= About this exercise =
What you return should be every line below, word for word, and none of the images.

(Stored records)
━━━━━━━━━━━━━━━━━━━━
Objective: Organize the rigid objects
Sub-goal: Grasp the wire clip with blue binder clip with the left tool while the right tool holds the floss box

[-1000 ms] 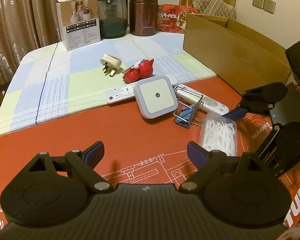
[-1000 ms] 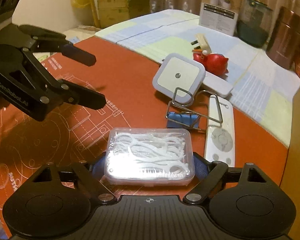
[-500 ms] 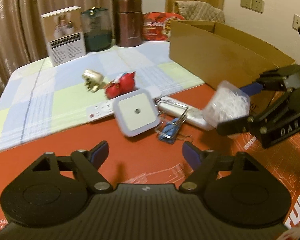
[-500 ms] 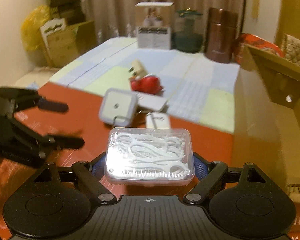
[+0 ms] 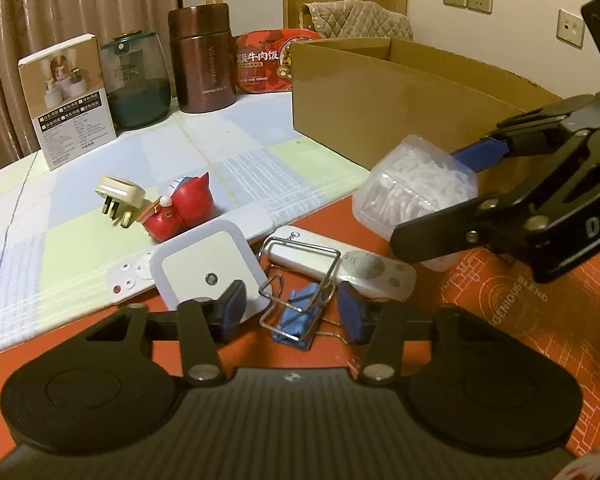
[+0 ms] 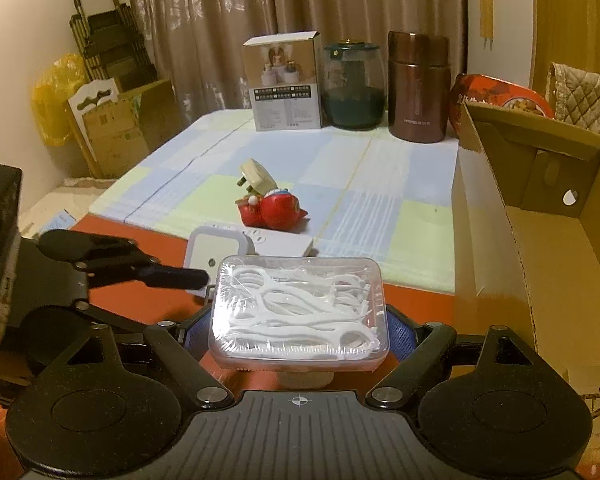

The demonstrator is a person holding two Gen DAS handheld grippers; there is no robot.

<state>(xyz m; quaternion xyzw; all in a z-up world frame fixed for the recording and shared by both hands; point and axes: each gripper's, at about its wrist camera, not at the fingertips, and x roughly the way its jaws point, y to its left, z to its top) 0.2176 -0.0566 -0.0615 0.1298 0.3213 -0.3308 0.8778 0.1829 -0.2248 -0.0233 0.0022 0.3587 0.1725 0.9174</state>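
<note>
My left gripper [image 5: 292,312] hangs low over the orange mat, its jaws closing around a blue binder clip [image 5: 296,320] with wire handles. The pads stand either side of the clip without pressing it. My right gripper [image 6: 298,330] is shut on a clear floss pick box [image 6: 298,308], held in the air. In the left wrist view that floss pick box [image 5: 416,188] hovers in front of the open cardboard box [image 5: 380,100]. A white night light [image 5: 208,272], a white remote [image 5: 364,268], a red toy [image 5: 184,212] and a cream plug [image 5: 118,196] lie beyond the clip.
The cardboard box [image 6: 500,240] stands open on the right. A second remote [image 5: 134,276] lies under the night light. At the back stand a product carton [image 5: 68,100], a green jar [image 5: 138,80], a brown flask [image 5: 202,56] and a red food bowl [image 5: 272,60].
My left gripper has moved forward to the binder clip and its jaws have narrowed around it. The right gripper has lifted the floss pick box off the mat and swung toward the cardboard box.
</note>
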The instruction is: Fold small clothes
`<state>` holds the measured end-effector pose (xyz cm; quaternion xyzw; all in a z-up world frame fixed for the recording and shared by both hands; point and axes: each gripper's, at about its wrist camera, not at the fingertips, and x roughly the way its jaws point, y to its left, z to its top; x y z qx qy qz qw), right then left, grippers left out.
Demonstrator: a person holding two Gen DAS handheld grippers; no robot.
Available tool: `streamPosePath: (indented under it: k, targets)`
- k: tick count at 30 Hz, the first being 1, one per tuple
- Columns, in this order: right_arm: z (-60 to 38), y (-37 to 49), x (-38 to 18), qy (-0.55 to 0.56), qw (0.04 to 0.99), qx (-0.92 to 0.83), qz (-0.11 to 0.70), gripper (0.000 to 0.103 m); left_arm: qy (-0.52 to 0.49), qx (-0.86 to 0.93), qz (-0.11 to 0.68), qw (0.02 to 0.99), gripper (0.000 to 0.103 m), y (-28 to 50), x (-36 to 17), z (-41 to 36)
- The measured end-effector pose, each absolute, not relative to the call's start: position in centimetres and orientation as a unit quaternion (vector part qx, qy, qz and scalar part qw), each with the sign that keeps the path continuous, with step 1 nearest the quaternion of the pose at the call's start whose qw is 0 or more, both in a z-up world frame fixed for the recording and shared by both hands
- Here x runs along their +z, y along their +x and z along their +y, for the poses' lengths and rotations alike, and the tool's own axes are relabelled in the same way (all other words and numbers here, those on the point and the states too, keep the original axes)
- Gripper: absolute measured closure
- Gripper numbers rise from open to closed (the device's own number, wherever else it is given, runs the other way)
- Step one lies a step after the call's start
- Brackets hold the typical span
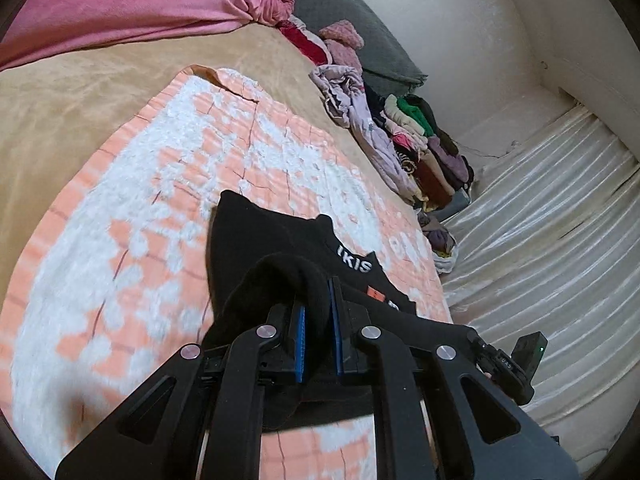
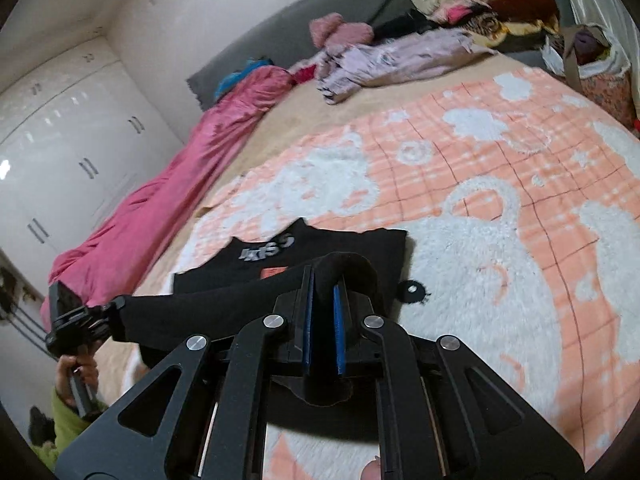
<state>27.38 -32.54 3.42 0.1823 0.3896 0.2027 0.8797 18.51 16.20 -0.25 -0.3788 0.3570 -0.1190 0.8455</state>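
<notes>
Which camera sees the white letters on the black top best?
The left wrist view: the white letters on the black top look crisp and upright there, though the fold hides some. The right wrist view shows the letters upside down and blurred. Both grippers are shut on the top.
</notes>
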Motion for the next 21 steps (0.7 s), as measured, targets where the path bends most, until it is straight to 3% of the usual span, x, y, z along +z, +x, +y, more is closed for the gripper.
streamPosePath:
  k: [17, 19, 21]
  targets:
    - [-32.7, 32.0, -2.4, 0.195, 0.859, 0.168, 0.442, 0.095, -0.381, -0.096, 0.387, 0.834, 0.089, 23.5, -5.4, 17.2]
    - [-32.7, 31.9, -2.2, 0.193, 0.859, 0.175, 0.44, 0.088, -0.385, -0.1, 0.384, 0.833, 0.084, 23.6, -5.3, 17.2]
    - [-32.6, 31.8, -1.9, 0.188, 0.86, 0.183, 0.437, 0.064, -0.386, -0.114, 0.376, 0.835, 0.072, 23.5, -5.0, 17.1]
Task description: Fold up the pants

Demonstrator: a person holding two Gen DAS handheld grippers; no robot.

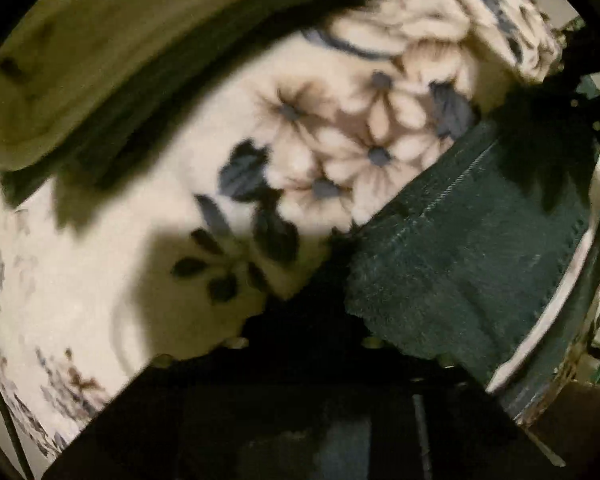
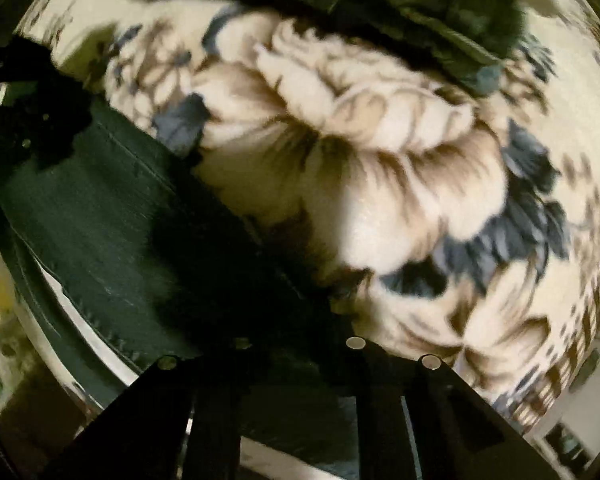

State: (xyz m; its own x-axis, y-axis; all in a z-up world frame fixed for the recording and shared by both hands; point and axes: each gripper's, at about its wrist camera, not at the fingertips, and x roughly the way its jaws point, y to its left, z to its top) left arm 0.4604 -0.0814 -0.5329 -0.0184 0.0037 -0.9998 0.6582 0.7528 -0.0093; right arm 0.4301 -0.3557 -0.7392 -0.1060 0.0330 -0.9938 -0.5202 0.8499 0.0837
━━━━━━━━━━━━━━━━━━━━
= Response =
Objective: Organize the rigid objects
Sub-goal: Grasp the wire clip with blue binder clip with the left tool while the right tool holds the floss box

[-1000 ms] 
[-1000 ms] 
[-500 ms] 
[-500 ms] 
[+0 ms] 
[+0 ms] 

The demonstrator is a person holding two Gen DAS handheld grippers; there is no robot.

<state>(xyz m; quaternion xyzw; all in a z-up world frame fixed for the recording and shared by both hands; point and axes: each gripper's, at about its wrist camera, not at the fingertips, and x roughly the way its jaws point, y to its left, z to its top) 0.2176 -0.0566 -0.0615 0.1298 0.3213 -0.3308 0.8778 0.1829 -0.2248 -0.0233 0.0022 0.3587 0.1725 0.9174</state>
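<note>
My left gripper [image 5: 292,312] hangs low over the orange mat, its jaws closing around a blue binder clip [image 5: 296,320] with wire handles. The pads stand either side of the clip without pressing it. My right gripper [image 6: 298,330] is shut on a clear floss pick box [image 6: 298,308], held in the air. In the left wrist view that floss pick box [image 5: 416,188] hovers in front of the open cardboard box [image 5: 380,100]. A white night light [image 5: 208,272], a white remote [image 5: 364,268], a red toy [image 5: 184,212] and a cream plug [image 5: 118,196] lie beyond the clip.
The cardboard box [image 6: 500,240] stands open on the right. A second remote [image 5: 134,276] lies under the night light. At the back stand a product carton [image 5: 68,100], a green jar [image 5: 138,80], a brown flask [image 5: 202,56] and a red food bowl [image 5: 272,60].
My left gripper has moved forward to the binder clip and its jaws have narrowed around it. The right gripper has lifted the floss pick box off the mat and swung toward the cardboard box.
</note>
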The instruction is: Fold small clothes
`<state>` holds the measured end-effector pose (xyz cm; quaternion xyzw; all in a z-up world frame fixed for the recording and shared by both hands; point and axes: each gripper's, at about its wrist camera, not at the fingertips, and x roughly the way its jaws point, y to its left, z to its top; x y z qx qy qz qw), right then left, grippers left out.
Demonstrator: a person holding two Gen DAS handheld grippers; no robot.
Available tool: `streamPosePath: (indented under it: k, targets)`
- k: tick count at 30 Hz, the first being 1, one per tuple
- Columns, in this order: right_arm: z (-60 to 38), y (-37 to 49), x (-38 to 18), qy (-0.55 to 0.56), qw (0.04 to 0.99), qx (-0.92 to 0.83), qz (-0.11 to 0.70), gripper (0.000 to 0.103 m); left_arm: qy (-0.52 to 0.49), qx (-0.86 to 0.93), qz (-0.11 to 0.68), qw (0.02 to 0.99), gripper (0.000 to 0.103 m), y (-28 to 50), x (-36 to 17), z (-41 to 36)
- The measured end-effector pose, each absolute, not relative to the call's start: position in centimetres and orientation as a unit quaternion (vector part qx, qy, qz and scalar part qw), each with the sign that keeps the path continuous, with step 1 nearest the quaternion of the pose at the call's start whose qw is 0 or more, both in a z-up world frame fixed for the recording and shared by both hands
- Here x runs along their +z, y along their +x and z along their +y, for the poses' lengths and rotations alike, and the tool's own axes are relabelled in the same way (all other words and numbers here, those on the point and the states too, keep the original axes)
- Gripper: absolute measured closure
- Gripper numbers rise from open to closed (the device's own number, wherever else it is given, runs the other way)
- Step one lies a step after the call's start
- Brackets hold the typical span
<state>27.38 -32.54 3.42 0.1823 0.3896 0.2027 0.8797 18.51 16.20 -0.25 -0.3788 0.3570 -0.1190 0.8455</state>
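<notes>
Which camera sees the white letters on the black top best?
The left wrist view: the white letters on the black top look crisp and upright there, though the fold hides some. The right wrist view shows the letters upside down and blurred. Both grippers are shut on the top.
</notes>
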Motion for the next 21 steps (0.7 s), as measured, targets where the path bends most, until it is straight to 3% of the usual span, x, y, z along +z, +x, +y, more is closed for the gripper.
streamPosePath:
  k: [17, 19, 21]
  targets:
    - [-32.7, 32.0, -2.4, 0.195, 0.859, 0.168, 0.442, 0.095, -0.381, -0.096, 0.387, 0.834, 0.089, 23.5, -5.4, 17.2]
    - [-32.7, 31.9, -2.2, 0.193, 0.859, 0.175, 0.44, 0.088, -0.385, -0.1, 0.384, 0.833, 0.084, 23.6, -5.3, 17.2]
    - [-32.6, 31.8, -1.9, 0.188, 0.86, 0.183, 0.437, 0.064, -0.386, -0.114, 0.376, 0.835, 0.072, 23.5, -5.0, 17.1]
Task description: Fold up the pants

Demonstrator: a person holding two Gen DAS handheld grippers; no robot.


State: (xyz m; its own x-axis, y-axis; all in a z-up world frame fixed for the recording and shared by both hands; point and axes: each gripper's, at about its wrist camera, not at the fingertips, and x roughly the way its jaws point, y to its left, z to its top) left arm 0.4604 -0.0814 -0.5329 -0.0184 0.0037 -0.9998 0.6582 0.7528 -0.0093; right arm 0.4301 -0.3557 -0.7392 -0.1060 0.0330 -0.9938 -0.5202 0.8499 0.0837

There is no more to add to the answer.